### WHAT YOU WILL DO
Write out, from the entries below, exactly the lines that run between the lines holding "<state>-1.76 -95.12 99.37" and "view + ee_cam", inclusive, and stop there.

### TASK INPUTS
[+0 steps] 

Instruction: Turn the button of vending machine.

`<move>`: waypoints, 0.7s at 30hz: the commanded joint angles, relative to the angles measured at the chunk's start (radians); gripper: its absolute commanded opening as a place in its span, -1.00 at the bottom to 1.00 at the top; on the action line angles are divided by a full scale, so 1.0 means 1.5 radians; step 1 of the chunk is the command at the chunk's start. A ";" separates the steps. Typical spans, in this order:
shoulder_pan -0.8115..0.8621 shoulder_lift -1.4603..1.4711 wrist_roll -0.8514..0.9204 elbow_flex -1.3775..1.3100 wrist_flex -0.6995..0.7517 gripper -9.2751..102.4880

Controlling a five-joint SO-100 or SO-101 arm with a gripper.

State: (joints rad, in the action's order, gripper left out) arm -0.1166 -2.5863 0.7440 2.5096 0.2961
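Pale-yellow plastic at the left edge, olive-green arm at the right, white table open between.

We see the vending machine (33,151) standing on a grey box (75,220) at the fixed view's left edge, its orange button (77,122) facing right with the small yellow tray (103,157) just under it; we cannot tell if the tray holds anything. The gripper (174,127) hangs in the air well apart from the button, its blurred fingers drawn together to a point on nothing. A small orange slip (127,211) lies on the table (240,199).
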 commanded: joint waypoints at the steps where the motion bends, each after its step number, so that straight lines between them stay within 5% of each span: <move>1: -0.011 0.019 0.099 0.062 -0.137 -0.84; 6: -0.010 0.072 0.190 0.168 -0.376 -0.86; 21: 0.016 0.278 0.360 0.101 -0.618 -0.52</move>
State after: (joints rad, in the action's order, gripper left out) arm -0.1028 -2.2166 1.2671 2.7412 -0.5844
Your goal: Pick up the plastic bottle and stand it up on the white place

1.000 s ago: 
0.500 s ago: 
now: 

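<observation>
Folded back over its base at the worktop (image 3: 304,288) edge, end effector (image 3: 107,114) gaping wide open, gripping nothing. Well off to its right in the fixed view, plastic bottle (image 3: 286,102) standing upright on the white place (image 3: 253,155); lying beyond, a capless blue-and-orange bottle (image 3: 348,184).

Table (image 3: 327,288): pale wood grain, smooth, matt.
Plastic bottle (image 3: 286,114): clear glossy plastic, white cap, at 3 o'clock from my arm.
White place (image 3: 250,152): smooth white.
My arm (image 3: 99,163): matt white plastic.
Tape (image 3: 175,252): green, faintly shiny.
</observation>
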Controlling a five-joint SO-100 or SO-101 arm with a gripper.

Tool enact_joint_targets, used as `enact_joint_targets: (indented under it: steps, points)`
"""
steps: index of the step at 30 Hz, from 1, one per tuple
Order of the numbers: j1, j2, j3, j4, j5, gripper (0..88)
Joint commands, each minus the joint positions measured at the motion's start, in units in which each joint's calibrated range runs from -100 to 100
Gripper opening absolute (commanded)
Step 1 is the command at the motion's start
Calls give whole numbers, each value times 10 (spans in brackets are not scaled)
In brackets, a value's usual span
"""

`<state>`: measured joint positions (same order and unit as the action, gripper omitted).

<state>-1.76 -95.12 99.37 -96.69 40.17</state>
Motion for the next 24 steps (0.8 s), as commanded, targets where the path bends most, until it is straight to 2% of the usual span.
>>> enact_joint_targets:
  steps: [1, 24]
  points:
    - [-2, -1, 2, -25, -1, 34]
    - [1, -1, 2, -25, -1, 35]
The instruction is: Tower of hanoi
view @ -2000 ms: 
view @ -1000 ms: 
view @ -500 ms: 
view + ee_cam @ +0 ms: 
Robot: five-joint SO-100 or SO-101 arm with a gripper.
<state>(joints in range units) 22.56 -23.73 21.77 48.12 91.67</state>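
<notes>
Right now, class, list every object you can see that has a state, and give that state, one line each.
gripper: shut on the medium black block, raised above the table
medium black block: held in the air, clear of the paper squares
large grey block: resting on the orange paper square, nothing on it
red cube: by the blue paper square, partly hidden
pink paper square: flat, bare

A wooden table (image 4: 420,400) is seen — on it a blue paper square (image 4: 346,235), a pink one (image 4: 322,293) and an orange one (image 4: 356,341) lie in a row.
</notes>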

### EXERCISE OUTPUT
<state>-1.76 -95.12 99.37 -96.69 40.17</state>
Motion for the next 24 steps (0.8 s), as commanded, targets where the path bends most, until it is straight to 2% of the usual span.
>>> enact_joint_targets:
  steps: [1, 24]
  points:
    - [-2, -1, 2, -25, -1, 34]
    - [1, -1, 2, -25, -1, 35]
The instruction is: Tower of hanoi
view @ -2000 ms: 
view @ -1000 ms: 
view @ -500 ms: 
view + ee_cam @ +0 ms: 

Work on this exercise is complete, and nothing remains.